Hardwood flooring manufacturers recommend using the least intrusive cleaning techniques possible for your wood floors. Should you sweep and vacuum frequently, you should not have to do anything else, but when a cleaner is needed, it should be a pH-neutral one. Acidic or caustic cleaners can etch the finish and make it seem hazy, abrasive cleansers can scrape, and petroleum soaps can leave residues that make the floor look worse than it did before brushing.
You are Cleaning the Complete, Not the Wood
Most contemporary hardwood floors have a coating of polyurethane liners, and when you clean the floor, you’re really washing the finish. Although it’s durable, polyurethane scrapes, and specific chemicals react with it to make it look muddy. Ammonia has a high pH and can essentially corrode polyurethane, and full-strength vinegar contains a very low pH that can etch it. Many specialists recommend cleaning hardwood floors with a solution of vinegar and water, but you shouldn’t ever use vinegar in full strength. Abrasive cleansers, such as scouring powder, dull the finish in another manner; they depart microscopic scratches. Steel wool and abrasive brushes can have the exact same impact.
Prevent Oily Cleaning Products
Many consumers have complained about particular wood cleaning products on the marketplace.

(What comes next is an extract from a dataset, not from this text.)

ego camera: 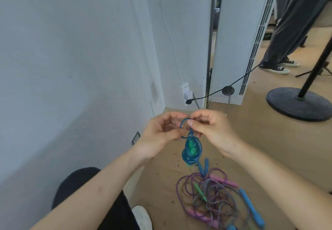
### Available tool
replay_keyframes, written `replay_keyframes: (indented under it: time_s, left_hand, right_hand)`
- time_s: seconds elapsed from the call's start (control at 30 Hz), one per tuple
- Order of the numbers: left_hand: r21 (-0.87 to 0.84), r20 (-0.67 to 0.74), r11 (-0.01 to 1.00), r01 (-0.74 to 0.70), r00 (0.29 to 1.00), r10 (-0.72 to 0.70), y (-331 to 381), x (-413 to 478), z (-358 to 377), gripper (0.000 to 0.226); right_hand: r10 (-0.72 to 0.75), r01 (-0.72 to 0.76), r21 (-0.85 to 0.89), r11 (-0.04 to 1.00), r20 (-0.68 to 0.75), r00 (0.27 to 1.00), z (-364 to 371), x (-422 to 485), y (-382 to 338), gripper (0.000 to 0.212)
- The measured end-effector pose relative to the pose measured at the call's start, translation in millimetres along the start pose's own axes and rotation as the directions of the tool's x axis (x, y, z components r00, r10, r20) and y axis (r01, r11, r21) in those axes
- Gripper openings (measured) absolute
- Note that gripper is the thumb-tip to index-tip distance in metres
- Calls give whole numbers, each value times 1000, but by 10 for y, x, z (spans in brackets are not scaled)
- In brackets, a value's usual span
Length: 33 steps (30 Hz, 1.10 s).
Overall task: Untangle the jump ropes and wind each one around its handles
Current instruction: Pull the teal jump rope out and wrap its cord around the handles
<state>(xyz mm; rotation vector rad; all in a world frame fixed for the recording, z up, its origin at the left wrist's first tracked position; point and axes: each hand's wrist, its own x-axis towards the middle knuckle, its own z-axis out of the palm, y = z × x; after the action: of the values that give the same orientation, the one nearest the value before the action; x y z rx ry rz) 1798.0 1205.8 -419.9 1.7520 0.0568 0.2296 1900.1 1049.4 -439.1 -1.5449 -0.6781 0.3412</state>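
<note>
A teal-blue jump rope [190, 155] is wound in coils around its two green handles [191, 146] and hangs in the air between my hands. My right hand [212, 131] pinches a loop of the rope's free end at the top. My left hand [159, 134] has its fingers curled at the same strand beside the loop. On the floor lower right lies a tangled pile of ropes [215, 199]: a purple cord with pink handles [228, 181], a blue-and-white braided cord with blue handles [251, 208], and a green handle [200, 192].
A white wall [71, 68] stands close on the left, with a socket and plugs [186, 95] and a black cable running right. A white floor unit [239, 41] is behind. A black stand base [298, 104] sits at right. Another person's legs [296, 32] stand far right. My knee [80, 190] is lower left.
</note>
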Motion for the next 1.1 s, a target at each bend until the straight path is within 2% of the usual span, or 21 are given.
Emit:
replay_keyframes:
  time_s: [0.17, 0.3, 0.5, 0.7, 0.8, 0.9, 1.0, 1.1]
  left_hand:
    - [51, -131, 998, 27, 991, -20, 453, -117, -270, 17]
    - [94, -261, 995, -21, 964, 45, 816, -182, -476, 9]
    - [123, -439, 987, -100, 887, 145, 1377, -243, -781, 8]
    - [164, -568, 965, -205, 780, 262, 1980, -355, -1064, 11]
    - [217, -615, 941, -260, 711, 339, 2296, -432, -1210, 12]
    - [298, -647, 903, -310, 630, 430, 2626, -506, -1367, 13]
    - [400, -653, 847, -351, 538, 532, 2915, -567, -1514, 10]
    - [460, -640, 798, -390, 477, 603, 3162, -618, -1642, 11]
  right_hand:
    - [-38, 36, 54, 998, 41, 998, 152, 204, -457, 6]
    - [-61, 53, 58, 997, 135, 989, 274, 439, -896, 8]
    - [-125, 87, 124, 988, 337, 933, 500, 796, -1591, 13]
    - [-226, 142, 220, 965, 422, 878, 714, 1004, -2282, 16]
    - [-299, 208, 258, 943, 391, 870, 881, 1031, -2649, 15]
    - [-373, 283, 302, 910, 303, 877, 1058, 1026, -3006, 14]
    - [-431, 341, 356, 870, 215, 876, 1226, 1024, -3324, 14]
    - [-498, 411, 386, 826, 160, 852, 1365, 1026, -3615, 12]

These goods do a great job on your wood furniture but are not great for your floors, because they contain vegetable oils or waxes that remain on the surface after the cleaning solvent has evaporated. This deposits dulls the finish, attracts dirt and causes visible streaking. It builds up as you continue using the product for cleaning and must ultimately be removed to create your floors look clean. Some flooring specialists warn that glue wax creates precisely the exact same dulling and streaking issues and recommend avoiding it.
Removing Oil Soap Residue
Even though you should generally avoid ammonia when cleaning hardwood floors, removal of this deposits from oil soap is a special case. Mix a cleaning solution consisting of 1/2 cup of chlorine per gallon of water, or mix concentrated window cleaner with water in a 1-to-3 ratio. Water is at least as dangerous for timber floors as ammonia, so you must use this solution with care. Receive a sponge or microfiber mop wet; spread a thin film and let it stand for five minutes. Wipe up the solution with a clean, dry cloth; then use another clean cloth to go over the floor to ensure it is dry.
Is the Floor Waxed?
Old wax can cause hazing issues, and if the floor is in an historic house, it is possible that wax is the only finish the floor has. You can test for wax by lightly sanding a spot to find out if the finish balls upward or dampening a rag with mineral spirits, wiping a spot and looking for yellow/brownish discoloration on the rag. If the test is positive, then you could be able to earn the floor shiny by buffing the wax with a floor buffer, but occasionally, complete removal of the wax along with re-waxing will be the best option. Wax removal requires plenty of rags, mineral spirits and a good set of knee pads.